Tuesday, Curry County Commissioners approved a Joint Land Use Study aimed at identifying potential issues between Cannon Air Force Base’s new mission and surrounding communities.
Study project manager Rudy Bauer told commissioners his group had worked closely with regional committees and involved the public heavily in the project, which took less than a year to complete.
The resulting plan is a study of not just Cannon, but local economy, growth potential and expected industry growth in renewable energy and other areas Bauer said.
In response to the concerns of local residents, Bauer also said the study’s goals were expanded to include “protection of private property rights.”

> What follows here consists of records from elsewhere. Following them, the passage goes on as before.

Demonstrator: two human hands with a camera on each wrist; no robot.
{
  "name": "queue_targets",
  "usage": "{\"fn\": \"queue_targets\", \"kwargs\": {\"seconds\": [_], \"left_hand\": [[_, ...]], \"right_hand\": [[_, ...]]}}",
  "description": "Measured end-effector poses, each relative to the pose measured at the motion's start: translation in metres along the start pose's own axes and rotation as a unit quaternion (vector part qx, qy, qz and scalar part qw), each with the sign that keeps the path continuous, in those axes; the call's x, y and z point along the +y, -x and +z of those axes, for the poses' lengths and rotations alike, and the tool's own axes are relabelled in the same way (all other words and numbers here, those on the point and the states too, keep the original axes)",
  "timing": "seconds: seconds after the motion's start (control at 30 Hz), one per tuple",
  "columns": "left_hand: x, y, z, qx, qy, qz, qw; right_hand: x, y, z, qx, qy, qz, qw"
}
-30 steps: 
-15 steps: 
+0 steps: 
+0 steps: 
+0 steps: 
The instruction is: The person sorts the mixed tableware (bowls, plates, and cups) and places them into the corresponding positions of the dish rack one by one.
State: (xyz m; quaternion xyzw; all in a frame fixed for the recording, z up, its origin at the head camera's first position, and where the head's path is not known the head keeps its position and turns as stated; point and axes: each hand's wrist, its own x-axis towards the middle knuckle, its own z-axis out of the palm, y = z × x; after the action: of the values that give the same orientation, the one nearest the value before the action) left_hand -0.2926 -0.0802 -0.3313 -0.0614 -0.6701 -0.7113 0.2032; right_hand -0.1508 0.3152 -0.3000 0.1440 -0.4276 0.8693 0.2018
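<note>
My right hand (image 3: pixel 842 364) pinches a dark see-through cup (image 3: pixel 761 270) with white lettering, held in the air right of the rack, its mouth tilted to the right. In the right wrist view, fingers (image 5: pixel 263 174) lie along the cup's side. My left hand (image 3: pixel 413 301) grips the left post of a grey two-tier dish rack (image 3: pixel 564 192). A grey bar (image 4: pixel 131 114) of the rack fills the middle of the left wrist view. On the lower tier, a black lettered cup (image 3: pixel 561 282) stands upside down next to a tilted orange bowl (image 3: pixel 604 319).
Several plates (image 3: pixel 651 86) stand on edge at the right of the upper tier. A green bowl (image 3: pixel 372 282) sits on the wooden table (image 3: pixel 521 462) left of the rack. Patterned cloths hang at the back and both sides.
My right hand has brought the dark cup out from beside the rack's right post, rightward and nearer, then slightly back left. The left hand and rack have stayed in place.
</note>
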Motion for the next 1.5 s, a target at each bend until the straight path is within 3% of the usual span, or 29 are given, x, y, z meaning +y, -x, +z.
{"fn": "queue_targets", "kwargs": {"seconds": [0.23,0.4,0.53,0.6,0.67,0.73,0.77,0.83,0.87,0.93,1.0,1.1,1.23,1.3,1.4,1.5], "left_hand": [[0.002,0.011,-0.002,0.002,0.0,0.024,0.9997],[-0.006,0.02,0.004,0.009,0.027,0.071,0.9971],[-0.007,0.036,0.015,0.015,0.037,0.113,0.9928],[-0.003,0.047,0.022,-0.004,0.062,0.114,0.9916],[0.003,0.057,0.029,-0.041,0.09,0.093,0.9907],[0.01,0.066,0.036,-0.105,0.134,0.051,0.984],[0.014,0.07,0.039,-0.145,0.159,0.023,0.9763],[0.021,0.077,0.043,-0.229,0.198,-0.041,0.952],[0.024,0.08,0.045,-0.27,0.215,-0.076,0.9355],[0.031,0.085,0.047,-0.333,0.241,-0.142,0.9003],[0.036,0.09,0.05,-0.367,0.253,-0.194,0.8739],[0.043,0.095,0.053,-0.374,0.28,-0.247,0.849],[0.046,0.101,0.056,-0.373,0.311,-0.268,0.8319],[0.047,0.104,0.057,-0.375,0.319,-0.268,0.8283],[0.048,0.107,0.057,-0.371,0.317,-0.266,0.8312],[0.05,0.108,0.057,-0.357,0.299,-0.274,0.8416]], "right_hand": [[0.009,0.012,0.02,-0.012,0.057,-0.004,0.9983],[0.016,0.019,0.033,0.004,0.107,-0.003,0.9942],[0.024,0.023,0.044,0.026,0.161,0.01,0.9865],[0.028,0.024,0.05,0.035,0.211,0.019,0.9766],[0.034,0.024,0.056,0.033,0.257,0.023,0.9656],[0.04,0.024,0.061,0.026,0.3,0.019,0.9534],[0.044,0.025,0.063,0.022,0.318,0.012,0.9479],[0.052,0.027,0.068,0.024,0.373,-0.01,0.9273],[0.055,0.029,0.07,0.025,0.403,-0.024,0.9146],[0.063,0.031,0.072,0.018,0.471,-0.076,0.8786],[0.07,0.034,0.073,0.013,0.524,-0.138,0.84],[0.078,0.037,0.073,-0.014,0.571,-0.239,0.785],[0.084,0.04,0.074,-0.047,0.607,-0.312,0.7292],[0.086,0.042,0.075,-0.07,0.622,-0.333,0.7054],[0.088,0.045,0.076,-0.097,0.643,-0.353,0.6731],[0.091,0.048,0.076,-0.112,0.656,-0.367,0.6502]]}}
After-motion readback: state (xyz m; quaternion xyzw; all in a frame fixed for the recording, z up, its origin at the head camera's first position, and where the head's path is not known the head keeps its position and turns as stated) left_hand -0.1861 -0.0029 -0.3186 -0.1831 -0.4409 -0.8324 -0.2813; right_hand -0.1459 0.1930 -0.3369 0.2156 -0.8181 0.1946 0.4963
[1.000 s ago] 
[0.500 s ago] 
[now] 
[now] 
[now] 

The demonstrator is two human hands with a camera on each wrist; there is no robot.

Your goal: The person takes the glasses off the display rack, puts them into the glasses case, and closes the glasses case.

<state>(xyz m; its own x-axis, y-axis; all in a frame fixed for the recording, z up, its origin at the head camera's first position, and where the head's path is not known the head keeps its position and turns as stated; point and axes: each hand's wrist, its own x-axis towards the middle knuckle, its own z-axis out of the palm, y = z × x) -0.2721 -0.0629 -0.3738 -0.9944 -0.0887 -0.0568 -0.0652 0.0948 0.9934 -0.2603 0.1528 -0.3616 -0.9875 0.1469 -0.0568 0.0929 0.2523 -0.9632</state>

Commissioner Frank Blackburn said he couldn’t vote in support because all the residents he has spoken to have been opposed to it for fear it will cause loss of property rights and economic development opportunities.
“I have lived around that base all my life, within a mile of it. We’ve been pulled this way and that way,” Blackburn said.
“I’m concerned about the opposition to this plan. The people in the county (don’t want it) … How can I vote for it if everybody’s against it?”
Blackburn said he also felt like there are strings attached and when the region tries to pursue future opportunities, the Office of Economic Adjustment and federal government would expect communities to follow the recommendations of the plan.
“It’s the old crack the door theory (it starts out little bit by little bit) … The people in this area don’t support this,” Blackburn said. “The best security this base can have … is good neighbors.”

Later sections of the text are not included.